COVID-19 Testing Expenses Don’t Slow GCC, Westminster Athletics
GROVE CITY, Pa. – On a late February afternoon, Grove City College director of athletics Todd Gibson breasted a sigh of relief. All of the school’s student-athletes and coaches had tested negative for COVID-19, quickly learning their results using antigen tests.
The majority of the school’s sports will occur during March, the result of a cancelled fall season for all NCAA Division III schools because of the coronavirus pandemic. Grove City College has recorded 725 results, between antigen and PCR tests. The PCR test follows a positive antigen test. An antigen test costs about $60, Gibson says, while the standard PCR test is $100.
Beginning March 1, football players and staff are being tested three times a week – accounting for another 330 tests per week. Gibson says those antigen tests are only $5 per test. Not only the testing, but all the disinfecting and other COVID-19 related precautions account for 20% to 25% of the school’s athletic budget, Gibson says. Six athletic staff members are trained to handle the testing, which runs from 9 a.m. to 1 p.m., Monday, Wednesday and Friday, along with two nurses paid hourly.

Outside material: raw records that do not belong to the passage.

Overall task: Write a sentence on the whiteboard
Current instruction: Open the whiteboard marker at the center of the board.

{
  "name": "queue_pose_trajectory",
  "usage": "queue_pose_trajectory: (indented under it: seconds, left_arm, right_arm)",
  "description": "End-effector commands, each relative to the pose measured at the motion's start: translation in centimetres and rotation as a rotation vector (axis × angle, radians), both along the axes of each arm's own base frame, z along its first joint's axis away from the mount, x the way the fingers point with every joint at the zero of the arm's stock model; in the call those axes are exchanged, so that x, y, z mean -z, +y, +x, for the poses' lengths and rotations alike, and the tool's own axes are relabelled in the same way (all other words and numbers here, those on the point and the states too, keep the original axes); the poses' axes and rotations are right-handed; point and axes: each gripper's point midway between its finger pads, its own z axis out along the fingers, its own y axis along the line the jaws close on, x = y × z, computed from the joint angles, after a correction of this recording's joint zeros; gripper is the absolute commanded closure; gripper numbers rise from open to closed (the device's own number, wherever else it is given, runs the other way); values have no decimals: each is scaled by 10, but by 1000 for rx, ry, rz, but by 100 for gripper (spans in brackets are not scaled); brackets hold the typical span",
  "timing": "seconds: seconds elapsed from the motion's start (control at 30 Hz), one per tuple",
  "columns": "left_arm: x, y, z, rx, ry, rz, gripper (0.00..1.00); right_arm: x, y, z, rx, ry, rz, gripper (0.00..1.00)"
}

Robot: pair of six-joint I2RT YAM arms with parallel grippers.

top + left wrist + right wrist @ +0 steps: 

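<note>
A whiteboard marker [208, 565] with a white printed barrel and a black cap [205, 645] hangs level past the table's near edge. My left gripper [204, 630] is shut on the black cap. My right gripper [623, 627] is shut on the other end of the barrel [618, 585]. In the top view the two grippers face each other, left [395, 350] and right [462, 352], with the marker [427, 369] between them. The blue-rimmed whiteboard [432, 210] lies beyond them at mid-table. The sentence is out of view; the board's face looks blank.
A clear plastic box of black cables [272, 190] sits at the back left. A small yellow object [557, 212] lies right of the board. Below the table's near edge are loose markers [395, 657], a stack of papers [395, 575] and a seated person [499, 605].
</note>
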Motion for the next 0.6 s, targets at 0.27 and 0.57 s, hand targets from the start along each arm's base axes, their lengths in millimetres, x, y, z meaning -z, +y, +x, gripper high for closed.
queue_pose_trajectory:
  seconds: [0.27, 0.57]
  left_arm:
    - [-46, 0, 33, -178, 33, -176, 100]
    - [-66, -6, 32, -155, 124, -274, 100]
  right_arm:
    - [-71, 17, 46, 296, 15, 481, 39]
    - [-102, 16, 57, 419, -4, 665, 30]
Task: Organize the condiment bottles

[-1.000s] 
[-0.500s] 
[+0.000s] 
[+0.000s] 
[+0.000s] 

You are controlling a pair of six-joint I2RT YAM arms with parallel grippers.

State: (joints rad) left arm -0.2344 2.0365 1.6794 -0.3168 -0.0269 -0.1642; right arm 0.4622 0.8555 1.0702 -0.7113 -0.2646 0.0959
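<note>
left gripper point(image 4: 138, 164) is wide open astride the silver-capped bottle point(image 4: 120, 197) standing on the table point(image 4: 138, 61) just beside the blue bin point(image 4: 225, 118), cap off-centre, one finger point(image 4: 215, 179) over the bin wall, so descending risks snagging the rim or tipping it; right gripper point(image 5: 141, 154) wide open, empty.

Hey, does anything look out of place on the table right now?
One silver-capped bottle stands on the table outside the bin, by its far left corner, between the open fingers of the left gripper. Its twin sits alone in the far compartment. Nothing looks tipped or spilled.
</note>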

Grove City has nearly 500 student-athletes, comprising nearly a quarter of the campus population. There are 45 people on the school’s athletic staff.
“I’m thankful that we have a president that has said from Day One of this, ‘We’re going to figure out how we can play, and we’re going to figure out how we can afford it,’” Gibson says.
Such increases for an unprepared athletic department would usually mean cuts, but that is not the case at Grove City or Westminster College in New Wilmington, Pa. Westminster’s director of athletics, James Dafler, says half of students on this campus participate in the school’s 20-plus sports programs, but was never there a discussion about cutting any programs.
The COVID-19 testing and essentials are covered under a special campus-wide budget, only impacting less than 5% of the Westminster athletic budget. Dafler says he has a “tremendous” athletic training staff, finding they could obtain PCR tests for $50 where others have paid $100.
“I think it has been very helpful for the entire campus,” Dafler says “It’s not necessarily again impacting our budget because we weren’t paying for those tests, but the college was paying.”
Both Grove City and Westminster are NCAA Division III institutions. According to the NCAA, 135 Division III schools supported football in 2019, with student athletes accounting for 27% of the student body. Schools spent an average of $9,193 per student-athlete and 51% of the total expenditures spent on salaries, benefits and severances. The median total expenses of Division III schools with football in 2019 was $4,344,742, while the median generated revenue was $3,769,619.
Generated revenues – a figure that includes ticket sales, NCAA and conference distribution, contributions from alumni and others, along with concessions and other entities – did not exceed expenses for any school in 2019. That figure did not include allocated revenue of student activity fees, direct governmental and direct and indirect institutional support.
The cost to attend Westminster is $37,675, including a $600 activity fee. That increases for next school year to $38,230.00, including the aforementioned fee. Grove City’s tuition is $29,990. Those costs are before financial aid.
Gibson says Grove City athletics do not have corporate sponsorship, but the department works with several vendors and companies.
“We’re trying to be as careful as we can with the budget, being good stewards of our money, but we are operating as close to business as usual,” Gibson says.
At Grove City, 95% of the 2020 graduates are employed, in graduate school or serving others, according to the schools’ Office of Career Services. The school’s admissions have grown this past year. If admissions decline, it would mean less revenue; a 10% decline would decrease university revenue by around $300,000.
Gibson says Division III schools have seen a bigger influx of students coming to play athletics at their schools. Top-level schools haven’t had time to evaluate incoming players for the 2021 class, he says, and are not looking to take chances on unknown talent.
“It’s been the richest it’s ever been because there’s just more good players that aren’t going to Division I schools,” he says.
Division III programs do not offer college scholarships to student-athletes, while those at the Division I and II levels do. Westminster was a Division II program at one time.
The Towering Titan organization, founded in 1976 to raise money for scholarships, now uses its funds for athletic expenses such as travel costs. The athletic department also raises money for necessities, such as football helmets, through golf outings, car washes and concession sales.
The football team roster has increased over the years from 90 to 140. “We can’t share helmets,” Dafler says.
There are 58 total people on the athletic staff with 19 full-time and 17 part-time employees, 16 graduate assistants and six volunteers.
Recent athletics projects at Westminster include the expansion of the football locker room, artificial turf for the baseball field, installation of a new softball field, the Huey Heritage Center inside the front lobby of Memorial Field House and the UPMC Athletic Complex, which houses the school’s soccer and lacrosse programs.
Dafler says all five of these projects cost in excess of $6 million, but the expenses were mostly covered by donors and corporate sponsors.
UPMC and Westminster agreed to a 10-year sponsorship of the athletic complex in October 2019.
Pictured at top: Westminster College director of athletics James Dafler says there was never any discussion about cutting sports programs because of the pandemic.